The public transportation system in the Boulder, Colorado area is the Regional Transportation District or RTD.
As in most cities, there is no competing public transit network. Boston has the T, San Francisco has BART, and even New York has its subways and buses cooperating nicely as the MTA. In Boulder, it’s RTD.
I therefore raised some obvious questions when I saw this banner on a visit to Colorado last year:
We're Number One... of One!
Chief among those questions: considering the complete lack of opposition, what exactly happened in 1994, 1995, 1996, 1997, 1998, 1999, 2000, 2001, 2002, 2004, 2005, 2006, and 2007?
In their defense, I lived in Colorado for quite a few years, including most of those in question, and I took the bus virtually everywhere. (My parents would rightly challenge me if I said “everywhere,” having driven me and my friends to every conceivable neighboring city on more than a few occasions — thanks, Mom and Dad — but on balance I used RTD most often.)
I did endure Dick (his real name, as far as I ever learned) for my entire middle school career — the white-haired man who, despite an undying hatred for children and everything they stood for, picked up both the morning and evening runs most likely to have middle school children aboard every day.

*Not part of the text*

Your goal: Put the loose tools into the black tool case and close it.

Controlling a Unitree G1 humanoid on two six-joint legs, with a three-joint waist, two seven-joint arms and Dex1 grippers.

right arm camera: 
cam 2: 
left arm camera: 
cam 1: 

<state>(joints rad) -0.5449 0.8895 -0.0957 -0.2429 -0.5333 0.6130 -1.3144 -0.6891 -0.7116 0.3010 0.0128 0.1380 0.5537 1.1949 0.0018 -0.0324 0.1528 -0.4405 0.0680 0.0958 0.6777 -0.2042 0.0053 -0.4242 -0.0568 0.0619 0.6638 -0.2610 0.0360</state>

But to compensate, I had a driver for much of high school who was fantastic, and whose name I have now completely forgotten. The proper bus stop I used was about a block from the end of my street, but every single morning this driver would pull slowly up to my intersection and open the door, knowing in advance that I’d be sprinting breathlessly down the street to meet him. (I always felt guilty about that, but less so when another kid did exactly the same thing at the next stop every morning.)
People like that should get medals.
Or, failing that, they should just hang a big banner on the side of the highway proclaiming that in three out of 13 years referenced, the agency beat itself to become number one.